The Good. The Bad. The Asinine.

It’s Not the Border Force, Tony. It’s You.

Our illustrious first subject, Tony Abbott, released a statement yesterday saying that people who demean the Australian Border Force should be “a little ashamed of themselves”. Just a little. Well, it should please the PM to know that I am always a little ashamed of myself, especially after the weekend.

But back to the Australian Special Chuck Norris Medal Force, or whatever it’s called.

Mr Abbott said it wasn’t fair to ‘pillory’ the Australian Kung Fu Cobras because they’re there when we need them. “They do their job on our borders, on our airports, in the seas, to our north,” he said, proving once and for all that an inability to communicate effectively in English is contagious.

Thing is, though – it is fair. It is definitely fair to ‘pillory’ this organisation if we look at the nature of its recent failings in context,  the context being this government’s failure to communicate with the public in a meaningful, sensible or comprehensible way – a failure so consistent that it is impossible to believe that it’s anything but deliberate. When we look at the inspired zealotry of the offending press release from the Australian Shadow Eagle Fists Of Immigrant Doom, we can clearly see the stamp of Mr Abbott’s radical Messianism all over it.

If you think about it, Customs and Immigration officials are generally ordinary Australians, and I can’t see a situation where being crow-barred into a military uniform and being told to pretend you’re on Windward Post at Gitmo would be anything but deeply repugnant to an ordinary Australian.
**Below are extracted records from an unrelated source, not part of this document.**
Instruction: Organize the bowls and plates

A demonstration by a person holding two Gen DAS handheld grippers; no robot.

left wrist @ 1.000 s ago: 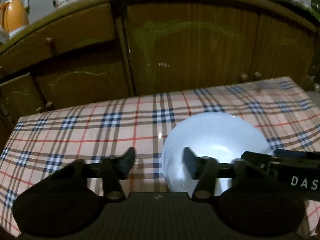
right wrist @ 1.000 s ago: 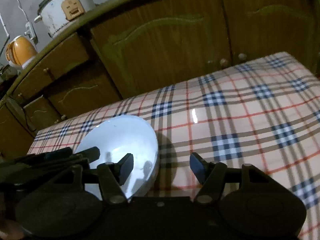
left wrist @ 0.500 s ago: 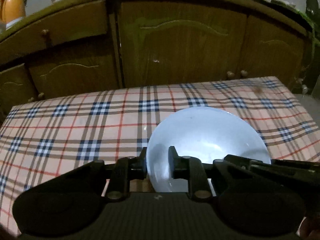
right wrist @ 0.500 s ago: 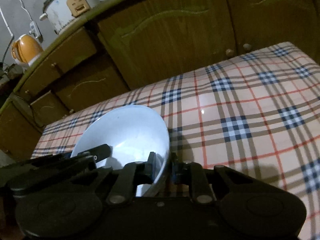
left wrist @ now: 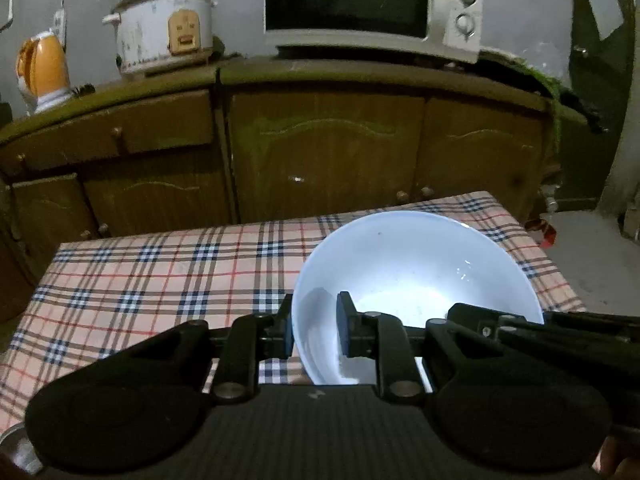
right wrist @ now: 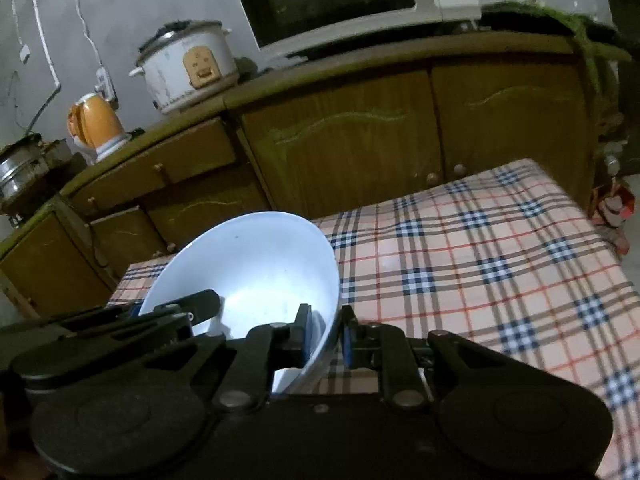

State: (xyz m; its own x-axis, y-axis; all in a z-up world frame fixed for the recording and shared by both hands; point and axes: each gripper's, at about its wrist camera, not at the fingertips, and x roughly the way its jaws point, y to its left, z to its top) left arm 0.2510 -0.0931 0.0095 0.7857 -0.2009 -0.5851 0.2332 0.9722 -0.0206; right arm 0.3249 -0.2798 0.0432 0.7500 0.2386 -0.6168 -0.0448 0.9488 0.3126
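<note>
— Where's the bowl?

— White bowl (left wrist: 416,280), held up above the checked tablecloth (left wrist: 160,280), tilted in the right wrist view (right wrist: 256,272).

— Held how?

— Pinched at the near-left rim by the left gripper (left wrist: 314,326), one finger outside the wall, one inside. Clamped on the opposite rim by the right gripper (right wrist: 324,334), same way.

— Behind?

— Wooden cabinets (left wrist: 328,160) beyond the table. On top: microwave (left wrist: 372,4), rice cooker (left wrist: 164,32), orange kettle (left wrist: 42,70).
</note>
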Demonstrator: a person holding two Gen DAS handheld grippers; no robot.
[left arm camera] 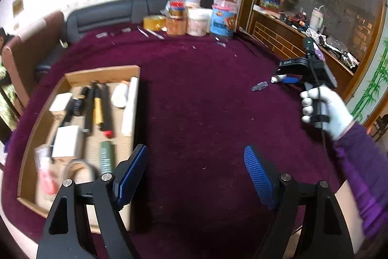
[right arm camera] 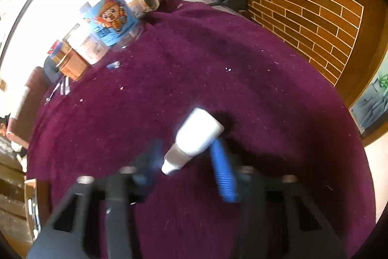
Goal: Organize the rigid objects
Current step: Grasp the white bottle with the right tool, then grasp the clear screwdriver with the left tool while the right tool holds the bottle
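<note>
Left gripper [left arm camera: 195, 176], seen from its own wrist camera: the 2 blue-padded fingers [left arm camera: 259, 180] stand wide apart with nothing between them, above a tabletop [left arm camera: 194, 101] covered in dark purple cloth. To the left of this gripper lies a shallow cardboard tray [left arm camera: 101, 72] holding several long dark tools, white boxes, a white bottle and a green item; the contents are blurred and cannot be told apart more finely. The left finger overlaps the tray's near right corner in the picture; contact cannot be judged. At the far edge of the tabletop stands a cluster of jars and tubs [left arm camera: 198, 16], among them a clear jar with a blue label [left arm camera: 223, 22]. A small clear item [left arm camera: 259, 86] lies alone on the cloth toward the right. Right gripper [right arm camera: 186, 162], seen from its own wrist camera: the jaws stand narrow around a white bottle [right arm camera: 198, 135], which lies slanted between the fingers, cap end toward the camera and flat base pointing away. The right blue pad [right arm camera: 223, 171] lies against the bottle's side; the left pad is smeared by motion, so a firm grip cannot be confirmed. In the left wrist view, the same right gripper [left arm camera: 282, 79] appears at the right side, held by a hand in a white glove [left arm camera: 332, 111] with a purple sleeve [left arm camera: 363, 174]. A wooden cabinet with a brick-pattern panel [right arm camera: 303, 11] stands beyond the tabletop.
</note>
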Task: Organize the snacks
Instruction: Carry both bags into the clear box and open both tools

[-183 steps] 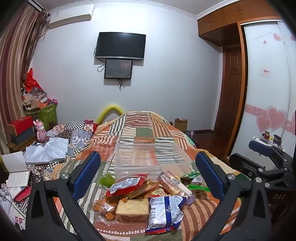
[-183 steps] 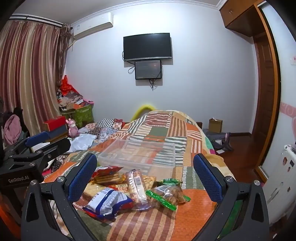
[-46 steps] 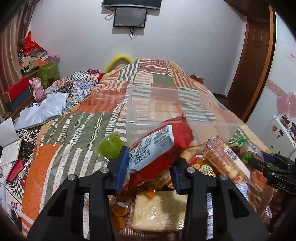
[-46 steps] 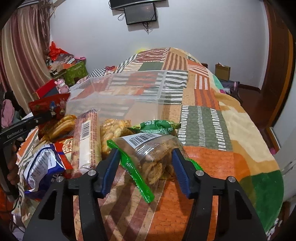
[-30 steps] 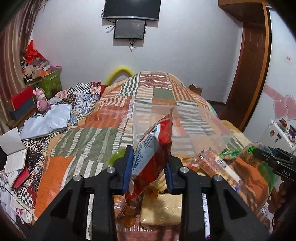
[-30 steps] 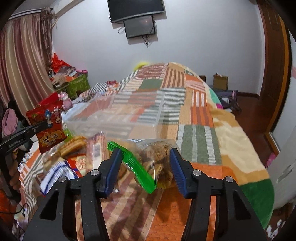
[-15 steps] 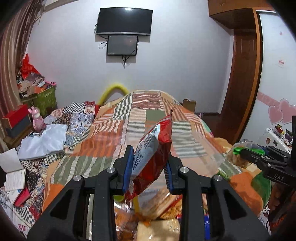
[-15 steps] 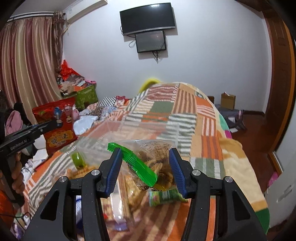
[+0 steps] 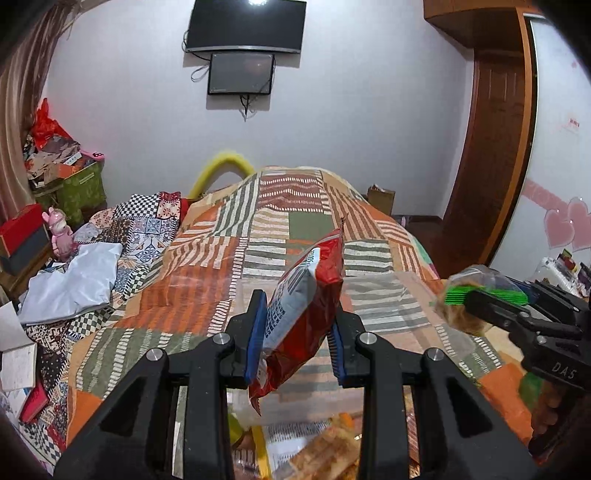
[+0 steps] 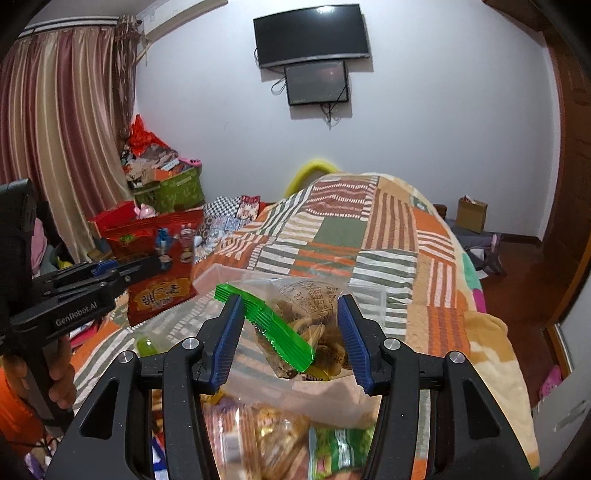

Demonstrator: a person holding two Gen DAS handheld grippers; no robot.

It’s just not what we do. So, just like any cultural change, Abbott’s people would have had to find and convert managers who would be willing to sell the idea of the Australian First Strike Angry Bird Apocalypse to its rank and file.

And thus, we find the genesis of the kind of idiot flunky able to think it a good idea to imply that the Australian Ballistic Harpoon Waffen would be stopping and searching dirty foreigners in the street. This is a debacle that has the fingerprints of Abbott brand radicalism all over it.

It’s not the poor bastards who suddenly have to work in the Australian Murder Death Kill Falcon Brigade who we’re angry at. They’re just doing their jobs, be it “on the airport” or “in the seas”, and we’re grateful to them, except when they throw away our foodstuffs and cause hours of crap television.

What we’re angry at, Mr Abbott, is you. It’s your insistence on using inflammatory and divisive language. Your repeated willingness to compromise  our civil liberties in order to meet shadowy and virtually non-existent threats. Your destruction of our global reputation through continual showboating on matters of national security. Your inability to attract people capable of drafting legislation that isn’t clumsy, inelegant, redundant and heavy-handed. And, more than anything, it’s the fact that all of this useless activity is undertaken at the expense of running our country – a country, I might add, that we all rather like.

So yes, Mr Prime Minister, we should be ashamed of ourselves. But what we should be ashamed of is not our criticism of the Australian Black Taipan Super Strike Force. We should be ashamed of ourselves because we chose you to lead us.